There is a tendency to think of the business banking relationship as very functional. The assumption is that there is no need for the added value tactics so necessary for building business to customer relationships.
The reality couldn’t be further from the truth. Understanding how business relationships are taking on a distinctly consumer flavour are a top trend. Samsung’s insights have revealed ‘How consumerisation is reaching B2B relationships, particularly in Finance’, while Nunwood noted that financial brands are under pressure to deliver on customer experience. Vision Critical simply stated: “Why customer insights are the same B2C and B2B - the goals are the same’.
Procurement and payments are time-consuming but necessary evils. They can be high touch but low priority because they don’t deliver direct benefits back to the company in terms of revenue generation. This makes them intensely frustrating to deal with. A business partner that can eliminate that frustration is very valuable indeed.
What business banking customers want
Simplification is at the heart of business banking customers’ needs. The mechanisms they use to buy resources, the tools they use to manage payments and the channels they use to communicate with their bankers all need to be straightforward and add value. In many ways, this means that banks need to re-educate their customers on the realm of the possible.
For example, many corporate banking customers would consider their main payment methods to be either a company cheque or bank transfer. Having had the idea drummed into them as consumers, most probably consider using a credit card for procurement as a short trip to bad debt.
But in conjunction with a strategic payments system, using credit cards for procurement is eminently sensible.
Manage spend like consumers do
For one, credit card payments are one of the simplest payment mechanisms to incorporate into a payments management system. Transactions can be tracked in real time and easily cross-referenced with extra data including location, time, frequency and so on.
This doesn’t just give the company visibility of payment history, it enables it to manipulate it to show payment trends, opportunities for streamlining and budget comparisons.
In the consumer sector, information transparency of credit card transactions is behind some of the biggest fintech disruptions. These provide customers with understanding of their shopping habits and manage their spending better. There’s no reason this can’t happen in the corporate world.
Maximise capital availability
The favourable payment terms on many credit cards (businesses are often able to extend terms beyond standard consumer payment periods of 30 days) effectively maximises the cash available to the business at any time, the working capital.
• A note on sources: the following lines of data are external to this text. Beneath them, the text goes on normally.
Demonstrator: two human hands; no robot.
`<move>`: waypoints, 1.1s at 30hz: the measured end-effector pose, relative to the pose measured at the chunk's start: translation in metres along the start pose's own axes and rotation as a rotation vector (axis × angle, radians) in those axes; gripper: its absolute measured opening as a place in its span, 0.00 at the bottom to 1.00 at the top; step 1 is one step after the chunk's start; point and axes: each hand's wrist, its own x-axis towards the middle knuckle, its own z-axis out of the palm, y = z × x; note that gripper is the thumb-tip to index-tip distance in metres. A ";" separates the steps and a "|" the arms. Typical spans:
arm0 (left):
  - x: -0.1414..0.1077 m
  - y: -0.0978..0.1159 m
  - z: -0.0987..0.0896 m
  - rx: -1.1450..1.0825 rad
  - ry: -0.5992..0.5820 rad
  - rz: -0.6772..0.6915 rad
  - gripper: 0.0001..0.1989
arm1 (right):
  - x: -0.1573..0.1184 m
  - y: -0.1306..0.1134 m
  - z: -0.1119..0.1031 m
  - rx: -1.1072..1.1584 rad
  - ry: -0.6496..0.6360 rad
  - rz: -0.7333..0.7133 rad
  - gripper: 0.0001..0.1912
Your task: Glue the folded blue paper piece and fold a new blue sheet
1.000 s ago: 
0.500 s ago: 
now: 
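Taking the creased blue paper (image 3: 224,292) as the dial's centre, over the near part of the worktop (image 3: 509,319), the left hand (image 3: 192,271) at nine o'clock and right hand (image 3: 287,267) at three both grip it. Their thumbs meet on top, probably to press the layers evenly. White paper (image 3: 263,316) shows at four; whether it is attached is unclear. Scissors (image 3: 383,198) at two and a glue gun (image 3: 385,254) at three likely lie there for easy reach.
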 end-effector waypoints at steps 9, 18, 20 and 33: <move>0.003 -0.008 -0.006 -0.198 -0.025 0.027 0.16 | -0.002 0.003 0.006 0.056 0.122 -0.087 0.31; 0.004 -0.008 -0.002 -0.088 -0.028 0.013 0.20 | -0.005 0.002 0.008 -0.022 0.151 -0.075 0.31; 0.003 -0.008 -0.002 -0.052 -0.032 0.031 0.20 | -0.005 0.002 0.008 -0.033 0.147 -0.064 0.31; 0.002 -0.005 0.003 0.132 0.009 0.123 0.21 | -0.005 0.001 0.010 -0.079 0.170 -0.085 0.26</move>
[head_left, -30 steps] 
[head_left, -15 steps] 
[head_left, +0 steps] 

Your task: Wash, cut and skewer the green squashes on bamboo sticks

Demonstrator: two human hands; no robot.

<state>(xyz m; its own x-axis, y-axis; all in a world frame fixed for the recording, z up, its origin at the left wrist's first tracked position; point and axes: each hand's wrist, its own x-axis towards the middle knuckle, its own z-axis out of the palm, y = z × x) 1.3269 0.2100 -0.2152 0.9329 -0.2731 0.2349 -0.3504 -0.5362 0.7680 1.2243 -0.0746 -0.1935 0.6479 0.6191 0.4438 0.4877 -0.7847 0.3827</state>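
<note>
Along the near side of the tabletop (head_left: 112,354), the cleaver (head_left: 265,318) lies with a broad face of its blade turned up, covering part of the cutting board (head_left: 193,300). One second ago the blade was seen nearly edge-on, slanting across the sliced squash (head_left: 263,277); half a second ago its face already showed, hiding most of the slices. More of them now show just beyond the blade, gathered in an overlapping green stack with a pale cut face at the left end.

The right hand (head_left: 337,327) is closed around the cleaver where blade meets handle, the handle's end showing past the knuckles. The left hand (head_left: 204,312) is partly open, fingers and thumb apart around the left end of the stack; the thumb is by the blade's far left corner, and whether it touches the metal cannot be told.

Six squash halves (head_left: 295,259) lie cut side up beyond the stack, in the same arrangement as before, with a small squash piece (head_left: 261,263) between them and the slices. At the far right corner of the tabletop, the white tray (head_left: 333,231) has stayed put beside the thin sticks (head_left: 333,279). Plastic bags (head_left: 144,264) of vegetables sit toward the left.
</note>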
As explained in this blog, maximising working capital has several benefits. It helps the company negotiate preferential treatment with suppliers and protects cash flow. By shortening the gap (or even closing it completely) between the company’s outgoings and its income as a result of that spend, their exposure to risk is limited.
Free up staff
Streamlining payment options down to a credit card can do away with a great deal of paperwork. Purchase Orders, invoices and assorted other admin exists to protect the company’s budget from running away with itself.
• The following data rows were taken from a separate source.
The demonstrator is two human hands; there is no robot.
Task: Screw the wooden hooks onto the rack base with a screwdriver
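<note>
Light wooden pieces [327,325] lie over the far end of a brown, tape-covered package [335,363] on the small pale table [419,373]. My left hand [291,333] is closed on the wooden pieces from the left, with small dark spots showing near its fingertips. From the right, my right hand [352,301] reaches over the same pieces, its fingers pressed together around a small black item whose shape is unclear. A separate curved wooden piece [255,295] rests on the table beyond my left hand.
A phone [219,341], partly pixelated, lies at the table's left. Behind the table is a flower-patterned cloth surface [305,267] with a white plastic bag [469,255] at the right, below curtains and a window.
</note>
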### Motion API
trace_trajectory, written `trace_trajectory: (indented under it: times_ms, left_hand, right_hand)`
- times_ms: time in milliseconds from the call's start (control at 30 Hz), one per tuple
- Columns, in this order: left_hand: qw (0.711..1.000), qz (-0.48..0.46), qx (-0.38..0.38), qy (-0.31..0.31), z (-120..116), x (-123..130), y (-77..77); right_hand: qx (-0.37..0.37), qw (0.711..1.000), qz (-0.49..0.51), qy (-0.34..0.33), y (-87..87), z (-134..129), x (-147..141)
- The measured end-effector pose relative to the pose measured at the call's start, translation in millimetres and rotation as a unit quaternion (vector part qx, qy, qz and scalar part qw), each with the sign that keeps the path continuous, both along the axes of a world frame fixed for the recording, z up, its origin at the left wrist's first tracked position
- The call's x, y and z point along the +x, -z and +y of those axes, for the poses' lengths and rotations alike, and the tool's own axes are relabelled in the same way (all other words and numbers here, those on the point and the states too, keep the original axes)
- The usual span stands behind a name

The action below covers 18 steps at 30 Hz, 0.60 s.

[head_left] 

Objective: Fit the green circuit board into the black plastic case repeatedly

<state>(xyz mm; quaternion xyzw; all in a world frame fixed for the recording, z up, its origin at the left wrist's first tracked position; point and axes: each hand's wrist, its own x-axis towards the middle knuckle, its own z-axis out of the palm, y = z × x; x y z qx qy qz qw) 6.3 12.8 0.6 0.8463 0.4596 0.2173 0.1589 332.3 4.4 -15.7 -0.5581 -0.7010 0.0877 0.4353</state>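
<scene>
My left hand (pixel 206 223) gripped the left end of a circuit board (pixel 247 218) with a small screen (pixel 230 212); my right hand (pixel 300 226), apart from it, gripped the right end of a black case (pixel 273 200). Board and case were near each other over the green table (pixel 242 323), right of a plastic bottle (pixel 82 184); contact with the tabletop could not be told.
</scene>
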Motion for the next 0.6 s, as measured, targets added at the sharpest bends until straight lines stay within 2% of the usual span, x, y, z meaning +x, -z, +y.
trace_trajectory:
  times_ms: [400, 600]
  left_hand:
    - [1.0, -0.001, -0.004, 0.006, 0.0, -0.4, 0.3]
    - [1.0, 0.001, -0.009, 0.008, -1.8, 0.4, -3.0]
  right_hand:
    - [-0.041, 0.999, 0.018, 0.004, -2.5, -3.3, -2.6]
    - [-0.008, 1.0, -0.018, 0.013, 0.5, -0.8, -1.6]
Sending requests for money through several layers of management certainly puts the brakes on rampant spend, but it also ties up any potential efficiency.
In this example, using credit cards with flexible balances enables companies to make significant purchases with CFO approval without letting the business rack up spend without noticing.
Transparency of banking, spreading payments and making life easy have been the three pillars of financial disruption in the consumer sector. It follows that the business sector - made up of people who after all, are customers too - should begin to question why it can’t enjoy a bit of the financial good life too. Banks that are in a position to deliver it will be top of the tree when it comes to choosing banking partners in the future.